The two authors based the character of Denver Kristoff on writers such as Ray Bradbury and H.P. Lovecraft, and designed the book's chapters to end on cliffhangers akin to "the work of someone like Michael Crichton or even Charles Dickens".

== Adaptations ==
===Cancelled film===
The film rights to the House of Secrets trilogy have been picked up by Rise Entertainment. Columbus's 1492 Pictures was going to adapt the series from Columbus' initial screenplay with principal photography slated to begin in January 2014.

=== Television ===
In September 2021, it was announced that Disney Branded Television is developing a television series adaptation of the novel for Disney+ from Columbus and his 26th Street Pictures partners, Michael Barnathan and Mark Radcliffe.

==Reception==
Critical reception has been mostly positive.

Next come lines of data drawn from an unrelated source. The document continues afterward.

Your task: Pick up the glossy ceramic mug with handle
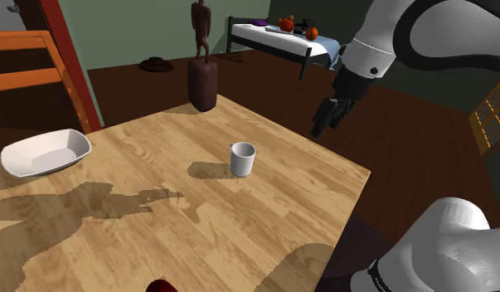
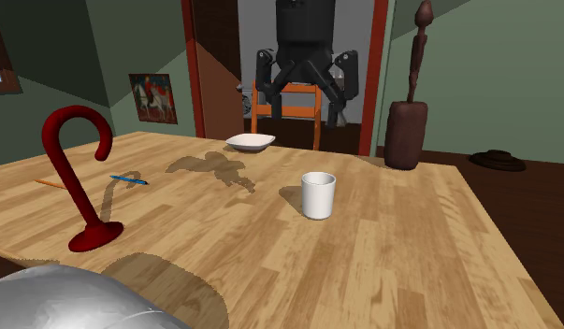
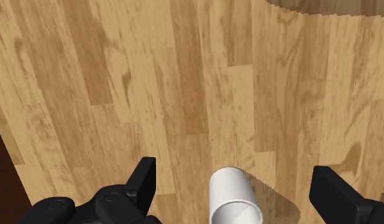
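**Op:** Gripper status?

**Eng:** Your gripper (image 1: 327, 118) hangs in the air above the table (image 1: 264, 224), well apart from the wood. The fingers are spread wide and clamp nothing. The second exterior view shows it head-on (image 2: 304, 101), both fingers splayed outward, high over the table's far side.

**Op:** Where's the mug?

**Eng:** The white mug (image 1: 243, 158) stands upright, mouth up, roughly mid-table on bare wood, with nothing touching it. In the wrist view the mug (image 3: 232, 194) sits under your hand, in the gap between the two fingers (image 3: 144, 181) and clear of both. Its shadow falls on the table beside it.

**Op:** What else is on the table?

**Eng:** A white bowl (image 1: 45, 153) sits at the table's edge, well apart from mid-table. A dark brown pedestal (image 1: 203, 85) with a thin figurine on top stands at a table corner. A red hook-shaped stand (image 2: 79, 178) is upright near the table's edge on the second exterior view's left. A blue pen (image 2: 128, 178) lies flat on the table just beside it. In the shoulder view a red sliver shows at the table's near edge. It's probably that same hook, but it's too cropped to be sure.

**Op:** And off the table?

**Eng:** An orange chair (image 2: 284, 112) stands just past the table's far edge. A dark hat (image 1: 157, 63) lies on the floor beyond the table. A bed (image 1: 277, 37) with orange fruit on it stands further back from the table.
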You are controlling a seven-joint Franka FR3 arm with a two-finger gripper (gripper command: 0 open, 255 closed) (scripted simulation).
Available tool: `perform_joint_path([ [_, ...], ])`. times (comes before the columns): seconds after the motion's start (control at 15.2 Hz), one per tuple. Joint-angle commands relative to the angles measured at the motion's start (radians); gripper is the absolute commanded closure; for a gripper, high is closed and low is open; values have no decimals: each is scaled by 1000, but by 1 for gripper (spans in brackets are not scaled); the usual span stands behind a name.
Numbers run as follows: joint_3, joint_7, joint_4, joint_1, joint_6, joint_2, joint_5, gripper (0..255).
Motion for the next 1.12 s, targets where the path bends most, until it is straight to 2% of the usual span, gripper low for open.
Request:
perform_joint_path([
  [0.0, 0, 0, 0, 0, 0, 0, 0, 0],
  [0.53, 24, 30, 50, -15, 204, 291, 9, 0],
  [1.06, 40, 66, 182, -28, 351, 607, 1, 0],
])
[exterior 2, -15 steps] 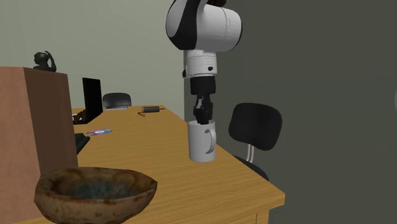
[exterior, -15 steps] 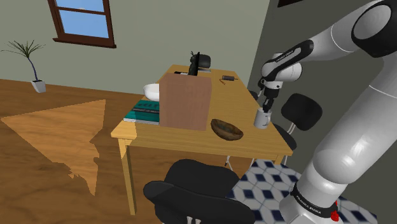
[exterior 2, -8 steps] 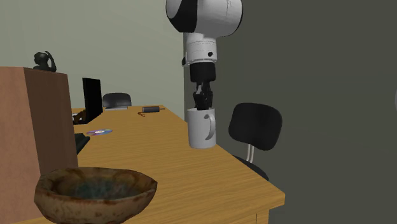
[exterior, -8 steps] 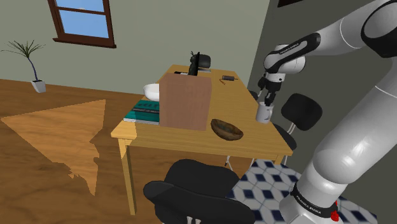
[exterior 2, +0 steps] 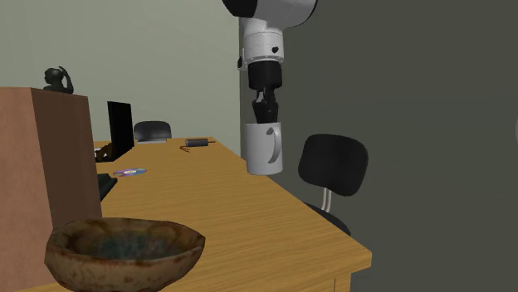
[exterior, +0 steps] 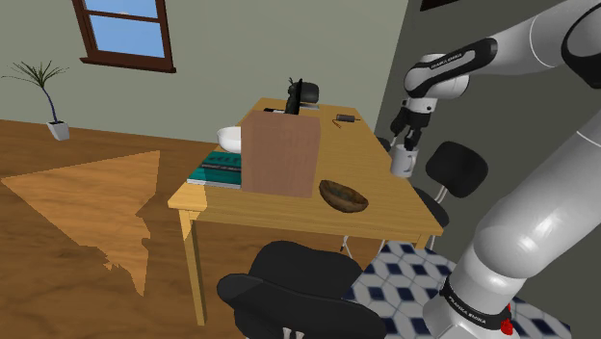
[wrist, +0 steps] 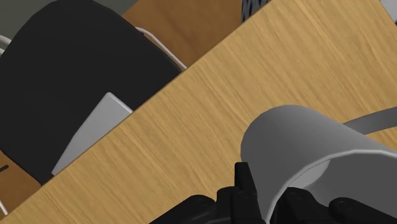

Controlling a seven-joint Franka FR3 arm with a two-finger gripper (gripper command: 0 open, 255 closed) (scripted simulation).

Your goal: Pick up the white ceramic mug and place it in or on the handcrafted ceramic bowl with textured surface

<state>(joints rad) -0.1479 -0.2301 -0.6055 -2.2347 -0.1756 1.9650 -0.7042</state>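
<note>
The claw [exterior 2: 266, 116] clasps the white mug [exterior 2: 265, 151] by its rim; it hangs directly below, clear of the table [exterior 2: 249, 228].

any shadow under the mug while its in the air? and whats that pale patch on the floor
Shoulder view: a paler wedge of light with a jagged edge lies on the wooden floor, while the table is evenly lit. Second exterior view: the mug hangs above the table with no shadow drawn beneath it. Wrist view: the mug looks grey, and the wood below it shows no shadow.
</note>
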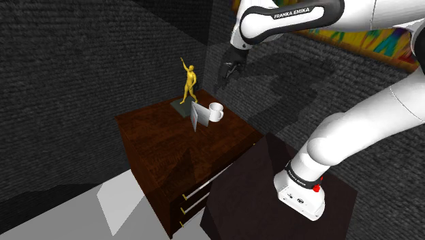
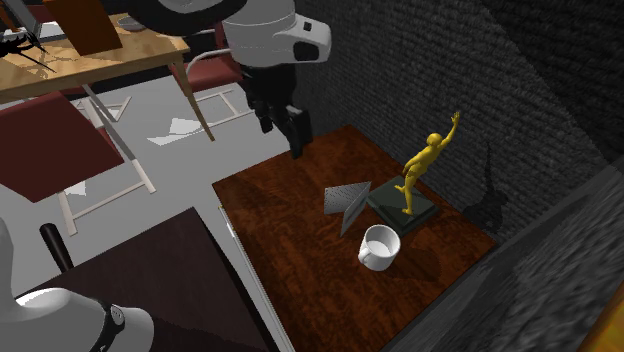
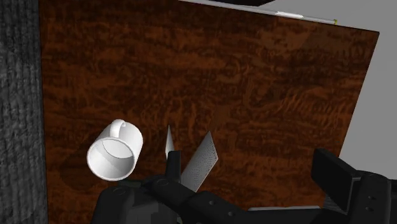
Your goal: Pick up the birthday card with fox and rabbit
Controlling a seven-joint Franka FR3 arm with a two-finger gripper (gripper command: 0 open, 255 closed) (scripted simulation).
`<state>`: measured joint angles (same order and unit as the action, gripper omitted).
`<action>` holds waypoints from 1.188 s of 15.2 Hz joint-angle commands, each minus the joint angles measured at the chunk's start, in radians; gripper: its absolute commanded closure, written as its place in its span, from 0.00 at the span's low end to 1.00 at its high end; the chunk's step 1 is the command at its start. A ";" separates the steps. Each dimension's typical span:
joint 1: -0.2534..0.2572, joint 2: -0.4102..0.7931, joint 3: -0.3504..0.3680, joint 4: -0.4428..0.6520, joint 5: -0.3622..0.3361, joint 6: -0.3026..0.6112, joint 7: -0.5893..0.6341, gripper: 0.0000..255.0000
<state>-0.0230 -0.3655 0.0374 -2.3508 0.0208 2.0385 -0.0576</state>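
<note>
The card point(image 2: 348, 203) is plain grey, and no fox or rabbit can be made out on it. It stands half open like a little tent on the dark brown wooden top of a dresser point(image 1: 160, 146). A white mug point(image 2: 380, 247) sits upright just beside the card. On another side of the card is a gold figure point(image 2: 428, 160) of a person with one arm held up high. The figure stands on a dark flat base point(image 2: 400, 212). The base is very close to the card, but it is hard to tell if they touch. The black gripper point(image 2: 285, 128) hangs in the air above the dresser top, away from the card, and touches nothing. Its two fingers point(image 3: 337, 181) are spread apart with nothing held between them. The wrist view looks down on the card and the mug from above. The dresser has drawers point(image 1: 197, 198) with pale handles on its front. The arm's dark stand point(image 1: 238, 198) is right beside the dresser. A dark grey wall point(image 1: 75, 61) is behind it.
</note>
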 commanded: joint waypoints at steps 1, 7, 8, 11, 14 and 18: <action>-0.004 0.066 -0.001 0.010 -0.002 0.053 0.002 0.00; -0.010 0.294 -0.003 0.097 -0.007 0.181 0.013 0.00; -0.011 0.333 -0.003 0.116 -0.008 0.198 0.015 0.00; -0.013 0.450 -0.006 0.181 -0.011 0.244 0.020 0.00; -0.015 0.567 -0.008 0.257 -0.014 0.278 0.026 0.00; -0.016 0.725 -0.013 0.376 -0.016 0.308 0.031 0.00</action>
<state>-0.0407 0.3174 0.0250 -2.0070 0.0058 2.3391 -0.0306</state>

Publishers Weekly and Common Sense Media both gave favorable reviews for House of Secrets, with Publishers Weekly commenting that while the "kitchen sink aspect of the plot gives the story a somewhat crowded, frenetic feel", the "deft characterizations and wildly imaginative concept more than make up for it". Kirkus Reviews gave a mixed review, remarking that the book had "plenty of punch" but that it "may still have trouble measuring up to the competition".